─── Records to use ───

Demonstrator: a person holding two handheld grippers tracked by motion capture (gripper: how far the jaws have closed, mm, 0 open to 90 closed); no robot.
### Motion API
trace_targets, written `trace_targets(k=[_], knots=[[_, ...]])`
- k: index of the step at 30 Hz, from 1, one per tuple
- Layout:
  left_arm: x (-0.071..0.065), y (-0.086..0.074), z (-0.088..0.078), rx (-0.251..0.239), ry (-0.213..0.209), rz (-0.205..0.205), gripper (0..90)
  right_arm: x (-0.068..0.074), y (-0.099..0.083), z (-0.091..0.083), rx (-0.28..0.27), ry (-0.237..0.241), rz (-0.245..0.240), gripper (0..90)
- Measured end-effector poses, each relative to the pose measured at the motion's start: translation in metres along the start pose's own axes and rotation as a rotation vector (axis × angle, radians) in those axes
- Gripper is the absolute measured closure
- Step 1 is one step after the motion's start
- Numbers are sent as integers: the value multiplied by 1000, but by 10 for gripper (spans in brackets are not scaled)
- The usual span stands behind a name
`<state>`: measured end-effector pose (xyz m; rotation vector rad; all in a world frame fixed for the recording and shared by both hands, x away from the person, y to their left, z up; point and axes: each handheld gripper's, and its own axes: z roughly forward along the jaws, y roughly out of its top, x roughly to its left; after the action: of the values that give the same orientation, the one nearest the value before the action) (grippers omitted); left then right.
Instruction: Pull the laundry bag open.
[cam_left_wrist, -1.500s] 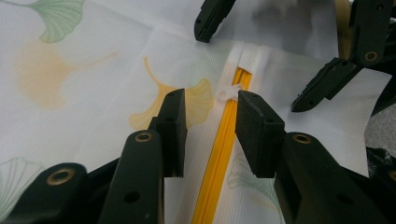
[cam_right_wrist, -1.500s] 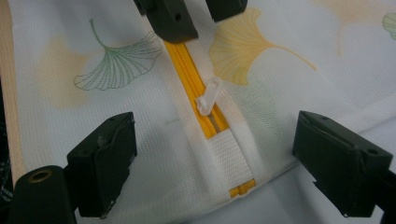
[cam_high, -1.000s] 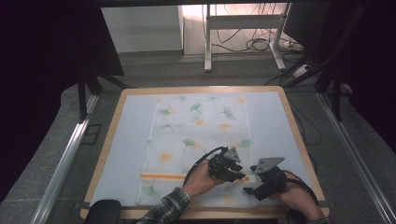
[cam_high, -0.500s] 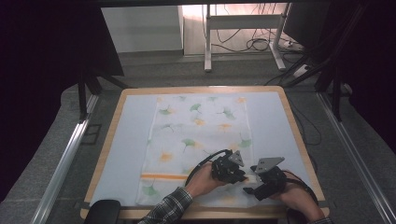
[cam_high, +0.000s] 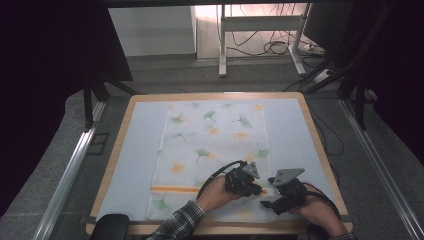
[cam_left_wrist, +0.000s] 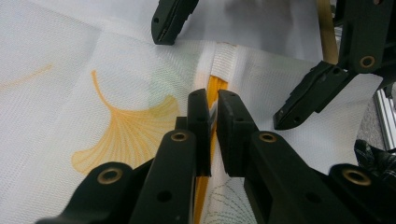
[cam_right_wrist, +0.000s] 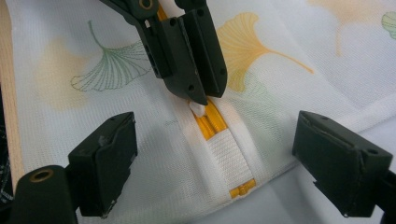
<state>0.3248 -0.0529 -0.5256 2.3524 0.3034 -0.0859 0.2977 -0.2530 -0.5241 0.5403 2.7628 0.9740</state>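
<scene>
A white mesh cloth (cam_high: 215, 145) printed with ginkgo leaves lies flat on the table, with an orange zipper (cam_high: 175, 189) running across its near end. My left gripper (cam_high: 256, 190) points down at the zipper (cam_left_wrist: 215, 86) near its right end. Its jaws have just been closing, and they are now shut on the small white zipper pull (cam_right_wrist: 197, 109). My right gripper (cam_high: 267, 196) stands open just right of it. Its wide jaws (cam_right_wrist: 217, 144) straddle the white tape end of the zipper (cam_right_wrist: 210, 123) without touching it.
The cloth rests on a pale blue mat inside a wooden table rim (cam_high: 310, 120). Metal rails run along both sides of the table. A desk frame and cables stand on the floor beyond the far edge.
</scene>
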Motion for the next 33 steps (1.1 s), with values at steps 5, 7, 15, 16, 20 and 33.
trace_targets(k=[5, 7, 15, 16, 20, 33], knots=[[-1, -1, -2, -15, -1, -7, 897, 0, 0, 0, 0, -2, -1, 139], [-1, -1, -3, -12, 6, -4, 900, 1, 0, 0, 3, -4, -1, 139], [3, -5, -8, -5, -3, -26, 900, 1, 2, 0, 21, -14, 7, 162], [3, -6, -8, -7, -4, -31, 900, 1, 2, 0, 21, -15, 8, 166], [4, -7, -10, -4, -7, -34, 900, 1, 2, 0, 20, -17, 8, 174], [3, -11, -15, 3, -2, -30, 900, 1, 3, -1, 20, -22, 13, 193]])
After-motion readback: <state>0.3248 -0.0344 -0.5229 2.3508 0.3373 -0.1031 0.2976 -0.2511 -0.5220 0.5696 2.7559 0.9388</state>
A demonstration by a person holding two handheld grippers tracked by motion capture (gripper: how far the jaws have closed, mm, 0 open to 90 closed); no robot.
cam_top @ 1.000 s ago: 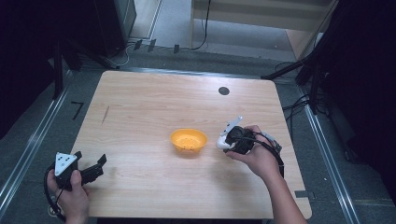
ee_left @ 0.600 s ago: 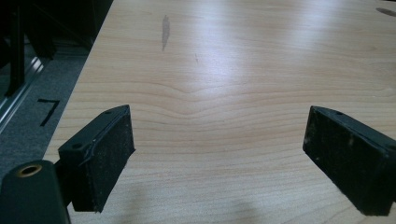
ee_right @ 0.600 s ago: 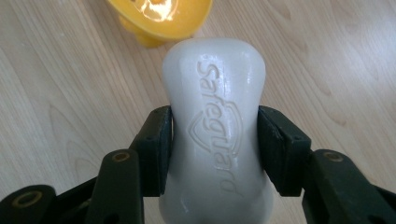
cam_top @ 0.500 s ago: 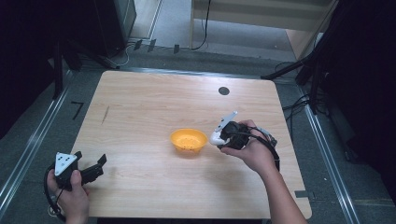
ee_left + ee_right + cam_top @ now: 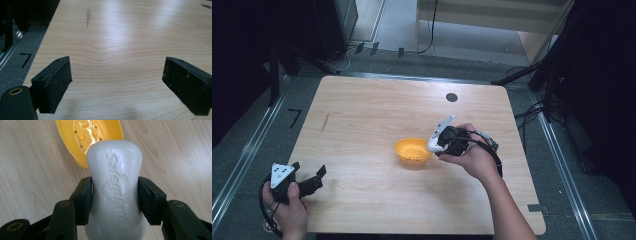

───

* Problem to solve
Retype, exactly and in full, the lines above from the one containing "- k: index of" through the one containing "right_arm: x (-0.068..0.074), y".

* Response for this exercise
- k: index of the step at 30 Hz, from 1, one per tuple
- Layout:
  left_arm: x (-0.071..0.065), y (-0.086..0.074), z (-0.088..0.078), rx (-0.251..0.239), ry (-0.213..0.209), rz (-0.205..0.205), gripper (0..90)
  right_arm: x (-0.068..0.074), y (-0.099..0.083), z (-0.091..0.083), rx (-0.28..0.27), ry (-0.237..0.241), rz (-0.245..0.240), gripper (0..90)

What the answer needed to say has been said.